(Items from a dataset)
%%

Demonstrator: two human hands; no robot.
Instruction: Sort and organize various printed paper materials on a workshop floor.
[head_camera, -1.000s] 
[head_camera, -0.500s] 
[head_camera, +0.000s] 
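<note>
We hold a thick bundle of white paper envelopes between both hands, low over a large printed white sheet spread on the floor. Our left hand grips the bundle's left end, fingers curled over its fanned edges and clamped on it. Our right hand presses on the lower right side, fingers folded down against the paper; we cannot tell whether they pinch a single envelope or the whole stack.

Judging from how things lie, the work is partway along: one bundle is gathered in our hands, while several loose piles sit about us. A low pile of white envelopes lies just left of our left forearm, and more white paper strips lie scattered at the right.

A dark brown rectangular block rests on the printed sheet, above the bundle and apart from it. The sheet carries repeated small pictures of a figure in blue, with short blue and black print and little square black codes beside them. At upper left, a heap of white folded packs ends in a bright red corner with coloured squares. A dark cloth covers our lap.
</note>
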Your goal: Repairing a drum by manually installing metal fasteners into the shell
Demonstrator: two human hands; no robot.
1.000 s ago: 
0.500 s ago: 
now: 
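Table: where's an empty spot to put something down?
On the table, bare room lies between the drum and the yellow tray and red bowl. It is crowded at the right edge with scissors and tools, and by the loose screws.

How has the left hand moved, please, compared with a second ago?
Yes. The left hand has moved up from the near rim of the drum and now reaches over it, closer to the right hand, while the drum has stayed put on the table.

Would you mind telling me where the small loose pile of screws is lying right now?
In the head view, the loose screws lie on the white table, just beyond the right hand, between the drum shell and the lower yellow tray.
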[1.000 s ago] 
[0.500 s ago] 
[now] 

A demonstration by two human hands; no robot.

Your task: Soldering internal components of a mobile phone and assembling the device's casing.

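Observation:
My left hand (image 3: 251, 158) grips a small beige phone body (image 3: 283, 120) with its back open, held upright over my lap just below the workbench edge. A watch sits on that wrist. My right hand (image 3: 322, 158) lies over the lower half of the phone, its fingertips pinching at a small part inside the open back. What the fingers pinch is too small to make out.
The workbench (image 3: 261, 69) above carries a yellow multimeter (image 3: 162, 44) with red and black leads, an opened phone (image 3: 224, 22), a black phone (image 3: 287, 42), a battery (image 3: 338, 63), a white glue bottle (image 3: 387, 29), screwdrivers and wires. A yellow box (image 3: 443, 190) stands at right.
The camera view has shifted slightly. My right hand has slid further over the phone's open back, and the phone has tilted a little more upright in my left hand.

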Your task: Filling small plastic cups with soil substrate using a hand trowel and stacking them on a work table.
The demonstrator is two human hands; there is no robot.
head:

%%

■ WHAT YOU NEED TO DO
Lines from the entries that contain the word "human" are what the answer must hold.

■ YOUR SOLUTION
Demonstrator: two human hands; no robot.
Demonstrator: two human hands; no robot.
A demonstration by two human hands; no robot.
The demonstrator is two human hands; there is no robot.

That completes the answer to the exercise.